Wednesday, December 10, 2008

Precisely the Sort of Thing that Makes Editing Take Forever

So, my stupid paper is largely about a leftist, Marxist, socialist (of course) group of scientists called "Science for the People." In order to not have to type out S-c-i-e-n-c-e- -f-o-r- -t-h-e- -P-e-o-p-l-e 87 times over the course of the paper, I abbreviate this as "SftP."

The problem: "SftP" is acting as a sort of stand in pronoun for the collective of people, like "group" or, yeah, "collective." So it's a singular noun.

But SftP notoriously acted as a bunch of people, not as a singular entity, especially in their writing. So my paper has sentences like this:
"SftP relied on their conception of the lay audience to determine the best means of convincing the public that their position was correct."
Which feels very natural, like "The Utah Jazz win the game" or "The Heat are dominating the Celtics." Unfortunately, these are not single syllable faux-plural basketball words. SftP is a singular noun. So it should probably read:
"SftP relied on its conception of the lay audience to determine the best means of convincing the public that its position was correct."
I will now go dig through 28 pages and replace the relevant pronouns. Sigh.
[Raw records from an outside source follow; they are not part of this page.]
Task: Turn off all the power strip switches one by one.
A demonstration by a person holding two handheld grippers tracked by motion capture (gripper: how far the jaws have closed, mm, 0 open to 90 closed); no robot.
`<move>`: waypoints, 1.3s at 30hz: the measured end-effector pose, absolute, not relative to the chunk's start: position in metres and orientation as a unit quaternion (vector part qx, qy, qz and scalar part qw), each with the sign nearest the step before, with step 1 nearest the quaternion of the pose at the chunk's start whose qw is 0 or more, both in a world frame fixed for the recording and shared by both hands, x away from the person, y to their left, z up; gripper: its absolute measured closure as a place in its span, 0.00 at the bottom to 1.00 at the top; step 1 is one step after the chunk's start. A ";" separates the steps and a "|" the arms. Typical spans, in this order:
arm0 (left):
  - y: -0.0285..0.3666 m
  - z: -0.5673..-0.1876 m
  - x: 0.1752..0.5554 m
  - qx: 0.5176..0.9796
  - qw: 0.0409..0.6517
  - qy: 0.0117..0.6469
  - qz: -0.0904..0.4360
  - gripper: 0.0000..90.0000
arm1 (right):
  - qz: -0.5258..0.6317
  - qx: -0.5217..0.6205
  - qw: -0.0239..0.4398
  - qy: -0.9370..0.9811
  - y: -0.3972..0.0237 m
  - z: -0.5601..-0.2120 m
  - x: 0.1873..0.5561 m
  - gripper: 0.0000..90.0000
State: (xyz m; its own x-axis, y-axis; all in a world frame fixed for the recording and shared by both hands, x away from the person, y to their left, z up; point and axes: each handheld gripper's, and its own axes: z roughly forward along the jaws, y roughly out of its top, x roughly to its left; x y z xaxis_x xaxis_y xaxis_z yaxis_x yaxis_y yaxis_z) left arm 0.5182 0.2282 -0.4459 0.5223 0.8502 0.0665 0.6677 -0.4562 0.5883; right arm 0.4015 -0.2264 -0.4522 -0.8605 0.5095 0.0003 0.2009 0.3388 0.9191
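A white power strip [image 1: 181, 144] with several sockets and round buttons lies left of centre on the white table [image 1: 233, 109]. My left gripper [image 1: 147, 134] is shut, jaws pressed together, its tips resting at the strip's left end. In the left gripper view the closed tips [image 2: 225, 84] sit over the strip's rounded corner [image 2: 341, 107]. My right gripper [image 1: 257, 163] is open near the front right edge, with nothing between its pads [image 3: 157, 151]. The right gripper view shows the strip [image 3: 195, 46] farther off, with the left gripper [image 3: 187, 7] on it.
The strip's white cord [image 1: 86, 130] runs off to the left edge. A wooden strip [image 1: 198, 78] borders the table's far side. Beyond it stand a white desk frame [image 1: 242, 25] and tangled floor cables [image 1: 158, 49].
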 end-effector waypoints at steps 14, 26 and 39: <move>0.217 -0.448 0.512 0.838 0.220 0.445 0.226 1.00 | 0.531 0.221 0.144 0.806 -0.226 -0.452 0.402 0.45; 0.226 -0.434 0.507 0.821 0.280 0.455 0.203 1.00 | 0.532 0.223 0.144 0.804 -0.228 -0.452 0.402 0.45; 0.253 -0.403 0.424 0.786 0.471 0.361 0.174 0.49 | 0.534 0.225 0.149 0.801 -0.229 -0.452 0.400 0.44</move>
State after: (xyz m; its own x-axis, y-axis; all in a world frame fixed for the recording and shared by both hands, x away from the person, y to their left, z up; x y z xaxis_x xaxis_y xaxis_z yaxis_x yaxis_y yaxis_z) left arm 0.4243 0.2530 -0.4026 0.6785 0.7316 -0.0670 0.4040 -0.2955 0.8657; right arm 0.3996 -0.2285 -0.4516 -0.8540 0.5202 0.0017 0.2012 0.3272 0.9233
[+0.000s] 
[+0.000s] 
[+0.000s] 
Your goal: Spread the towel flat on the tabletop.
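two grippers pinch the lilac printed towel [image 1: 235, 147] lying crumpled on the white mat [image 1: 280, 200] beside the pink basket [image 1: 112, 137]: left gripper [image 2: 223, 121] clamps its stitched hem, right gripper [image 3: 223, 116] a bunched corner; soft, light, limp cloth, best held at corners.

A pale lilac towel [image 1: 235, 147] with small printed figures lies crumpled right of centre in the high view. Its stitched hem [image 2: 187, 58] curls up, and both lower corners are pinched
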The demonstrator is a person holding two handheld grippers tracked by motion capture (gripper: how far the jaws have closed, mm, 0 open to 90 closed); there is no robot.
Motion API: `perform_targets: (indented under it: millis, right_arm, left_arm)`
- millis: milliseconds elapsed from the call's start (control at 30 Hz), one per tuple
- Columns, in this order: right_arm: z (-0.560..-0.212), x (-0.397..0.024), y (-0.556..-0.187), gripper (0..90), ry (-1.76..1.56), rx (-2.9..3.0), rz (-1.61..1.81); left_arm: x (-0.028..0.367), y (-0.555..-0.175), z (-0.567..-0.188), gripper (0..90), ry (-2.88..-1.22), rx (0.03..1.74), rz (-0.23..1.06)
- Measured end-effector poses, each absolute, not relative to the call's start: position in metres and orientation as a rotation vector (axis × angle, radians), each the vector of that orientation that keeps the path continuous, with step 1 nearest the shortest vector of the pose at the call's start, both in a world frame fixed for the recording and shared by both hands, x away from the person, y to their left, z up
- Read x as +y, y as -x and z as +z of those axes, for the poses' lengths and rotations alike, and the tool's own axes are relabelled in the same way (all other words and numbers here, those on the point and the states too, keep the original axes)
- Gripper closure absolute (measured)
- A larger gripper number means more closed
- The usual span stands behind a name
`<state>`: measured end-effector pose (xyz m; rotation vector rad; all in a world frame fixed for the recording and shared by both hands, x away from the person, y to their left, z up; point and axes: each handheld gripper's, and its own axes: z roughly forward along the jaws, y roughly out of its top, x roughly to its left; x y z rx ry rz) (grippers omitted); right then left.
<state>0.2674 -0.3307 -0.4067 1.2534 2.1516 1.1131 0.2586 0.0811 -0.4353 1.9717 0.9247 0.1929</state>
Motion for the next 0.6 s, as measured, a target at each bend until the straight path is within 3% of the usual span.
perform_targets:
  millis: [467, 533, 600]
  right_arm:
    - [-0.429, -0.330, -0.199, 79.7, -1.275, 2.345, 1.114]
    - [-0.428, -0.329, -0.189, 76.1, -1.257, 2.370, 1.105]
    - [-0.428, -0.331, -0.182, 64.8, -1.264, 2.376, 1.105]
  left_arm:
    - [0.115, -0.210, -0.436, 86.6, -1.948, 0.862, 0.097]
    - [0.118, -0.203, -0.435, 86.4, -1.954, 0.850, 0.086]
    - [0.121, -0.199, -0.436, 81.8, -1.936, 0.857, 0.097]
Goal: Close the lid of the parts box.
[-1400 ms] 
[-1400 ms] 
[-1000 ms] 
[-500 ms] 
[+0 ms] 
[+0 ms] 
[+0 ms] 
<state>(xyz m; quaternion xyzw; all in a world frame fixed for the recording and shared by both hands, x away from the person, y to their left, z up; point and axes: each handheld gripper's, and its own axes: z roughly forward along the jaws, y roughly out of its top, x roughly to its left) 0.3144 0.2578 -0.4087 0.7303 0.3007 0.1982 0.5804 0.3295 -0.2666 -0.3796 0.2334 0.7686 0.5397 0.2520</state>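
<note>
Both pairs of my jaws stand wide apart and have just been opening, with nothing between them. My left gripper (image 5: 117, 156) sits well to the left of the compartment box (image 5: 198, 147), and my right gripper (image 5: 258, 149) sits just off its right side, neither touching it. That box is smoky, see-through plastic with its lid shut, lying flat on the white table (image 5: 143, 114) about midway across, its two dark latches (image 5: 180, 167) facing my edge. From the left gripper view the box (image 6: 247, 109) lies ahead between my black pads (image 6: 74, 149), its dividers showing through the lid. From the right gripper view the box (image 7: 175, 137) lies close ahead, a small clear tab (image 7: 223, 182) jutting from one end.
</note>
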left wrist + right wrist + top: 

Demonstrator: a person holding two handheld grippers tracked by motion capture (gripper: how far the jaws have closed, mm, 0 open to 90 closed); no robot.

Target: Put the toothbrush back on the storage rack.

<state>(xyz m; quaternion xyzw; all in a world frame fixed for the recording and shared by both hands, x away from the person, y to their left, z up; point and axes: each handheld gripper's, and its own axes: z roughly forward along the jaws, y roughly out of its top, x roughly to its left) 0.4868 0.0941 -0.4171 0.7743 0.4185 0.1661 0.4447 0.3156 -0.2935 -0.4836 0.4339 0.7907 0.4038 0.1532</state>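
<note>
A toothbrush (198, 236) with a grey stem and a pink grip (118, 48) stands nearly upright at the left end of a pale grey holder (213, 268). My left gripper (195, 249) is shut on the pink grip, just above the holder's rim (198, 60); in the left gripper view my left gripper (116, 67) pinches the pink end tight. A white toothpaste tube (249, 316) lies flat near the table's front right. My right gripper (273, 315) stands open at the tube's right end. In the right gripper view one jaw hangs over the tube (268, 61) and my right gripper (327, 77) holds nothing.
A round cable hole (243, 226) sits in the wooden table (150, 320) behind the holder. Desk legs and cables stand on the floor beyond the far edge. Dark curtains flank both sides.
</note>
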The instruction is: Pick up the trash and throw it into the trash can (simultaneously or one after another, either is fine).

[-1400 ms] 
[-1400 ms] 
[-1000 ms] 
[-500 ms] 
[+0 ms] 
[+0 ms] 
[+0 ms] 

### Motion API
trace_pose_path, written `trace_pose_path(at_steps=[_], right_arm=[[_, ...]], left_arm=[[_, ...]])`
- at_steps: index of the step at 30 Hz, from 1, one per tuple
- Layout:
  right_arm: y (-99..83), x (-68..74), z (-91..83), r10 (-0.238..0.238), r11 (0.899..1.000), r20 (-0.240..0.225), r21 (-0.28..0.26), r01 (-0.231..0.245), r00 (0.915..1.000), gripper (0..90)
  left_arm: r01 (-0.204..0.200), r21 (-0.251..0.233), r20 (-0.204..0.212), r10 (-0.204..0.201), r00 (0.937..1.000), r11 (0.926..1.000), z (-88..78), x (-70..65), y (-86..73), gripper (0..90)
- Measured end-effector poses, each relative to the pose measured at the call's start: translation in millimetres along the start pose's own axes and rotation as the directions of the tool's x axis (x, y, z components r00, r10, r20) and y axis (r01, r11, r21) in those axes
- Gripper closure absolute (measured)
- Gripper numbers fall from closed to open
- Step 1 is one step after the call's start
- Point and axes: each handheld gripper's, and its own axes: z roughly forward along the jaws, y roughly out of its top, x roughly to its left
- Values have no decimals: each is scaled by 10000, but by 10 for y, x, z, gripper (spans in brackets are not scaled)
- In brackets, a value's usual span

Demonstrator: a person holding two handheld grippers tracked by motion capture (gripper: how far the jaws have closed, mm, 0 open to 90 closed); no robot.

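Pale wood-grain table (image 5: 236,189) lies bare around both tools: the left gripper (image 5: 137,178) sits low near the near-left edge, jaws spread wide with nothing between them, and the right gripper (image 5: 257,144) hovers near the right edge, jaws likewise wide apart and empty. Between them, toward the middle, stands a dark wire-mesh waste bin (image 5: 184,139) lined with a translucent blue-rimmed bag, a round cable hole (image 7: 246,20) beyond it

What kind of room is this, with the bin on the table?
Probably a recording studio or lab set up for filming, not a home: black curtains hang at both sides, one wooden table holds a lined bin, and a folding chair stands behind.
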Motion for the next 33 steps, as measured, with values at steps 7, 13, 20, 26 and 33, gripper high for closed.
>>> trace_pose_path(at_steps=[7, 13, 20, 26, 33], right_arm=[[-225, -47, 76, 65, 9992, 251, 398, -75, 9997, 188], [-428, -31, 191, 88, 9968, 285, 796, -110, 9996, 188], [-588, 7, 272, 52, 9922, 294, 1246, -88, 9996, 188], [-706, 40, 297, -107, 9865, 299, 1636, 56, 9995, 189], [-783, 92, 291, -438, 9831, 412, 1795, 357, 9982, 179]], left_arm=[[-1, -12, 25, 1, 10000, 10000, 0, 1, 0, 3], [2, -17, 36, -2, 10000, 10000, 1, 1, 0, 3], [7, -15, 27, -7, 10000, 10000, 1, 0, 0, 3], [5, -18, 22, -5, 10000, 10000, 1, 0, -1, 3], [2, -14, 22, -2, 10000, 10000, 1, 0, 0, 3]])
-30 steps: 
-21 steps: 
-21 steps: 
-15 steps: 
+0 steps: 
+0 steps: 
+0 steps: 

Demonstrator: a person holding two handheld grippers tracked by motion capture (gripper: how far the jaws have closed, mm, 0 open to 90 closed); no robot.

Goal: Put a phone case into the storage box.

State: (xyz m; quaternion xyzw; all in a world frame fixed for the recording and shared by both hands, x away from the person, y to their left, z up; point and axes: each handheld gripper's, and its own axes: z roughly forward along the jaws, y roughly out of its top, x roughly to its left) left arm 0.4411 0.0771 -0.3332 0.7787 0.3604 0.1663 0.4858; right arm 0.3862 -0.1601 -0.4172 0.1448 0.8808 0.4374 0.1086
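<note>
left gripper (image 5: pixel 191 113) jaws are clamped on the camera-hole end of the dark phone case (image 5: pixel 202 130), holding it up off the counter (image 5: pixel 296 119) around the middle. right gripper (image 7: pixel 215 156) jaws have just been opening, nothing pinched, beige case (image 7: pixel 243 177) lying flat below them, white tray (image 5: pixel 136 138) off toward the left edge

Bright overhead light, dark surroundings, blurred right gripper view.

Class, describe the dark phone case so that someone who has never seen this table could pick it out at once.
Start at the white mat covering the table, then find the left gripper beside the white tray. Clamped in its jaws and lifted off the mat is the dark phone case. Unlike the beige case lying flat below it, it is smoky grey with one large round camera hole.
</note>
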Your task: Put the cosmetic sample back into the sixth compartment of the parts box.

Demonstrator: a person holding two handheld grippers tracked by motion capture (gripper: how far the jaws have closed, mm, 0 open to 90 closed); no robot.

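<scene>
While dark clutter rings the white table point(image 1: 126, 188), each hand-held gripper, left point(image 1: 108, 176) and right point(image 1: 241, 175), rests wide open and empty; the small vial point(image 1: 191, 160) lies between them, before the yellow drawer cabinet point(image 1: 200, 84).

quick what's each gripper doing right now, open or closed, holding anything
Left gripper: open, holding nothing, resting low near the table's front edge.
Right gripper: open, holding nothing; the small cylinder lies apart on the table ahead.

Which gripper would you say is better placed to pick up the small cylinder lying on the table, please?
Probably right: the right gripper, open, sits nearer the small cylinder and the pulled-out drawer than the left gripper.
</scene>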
(On top of this is the don't-even-get-me-started-factor that the text and the rhetoric, being extant entities, *do* certain things, while the people that *wrote* them *did* them. Attack of the killer verb tense).

(And if you were wondering, yes, this is why i don't post while I'm writing papers).

UPDATE
--------------------------------------------------------------------------------------
Okay, nix that. I just came across this sentence:
"It is true enough that SftP utilized an emotional rhetoric because they thought the topic was important..."
and I can't bring myself to write "it thought" there. "It" can have conceptions and an argument, but "it" cannot think.1 So we're back to the original with a footnoted disclaimer about bad grammar. I am a nerd.

1 "Open the pod bay doors, Hal." "I can't do that, Dave." to the contrary.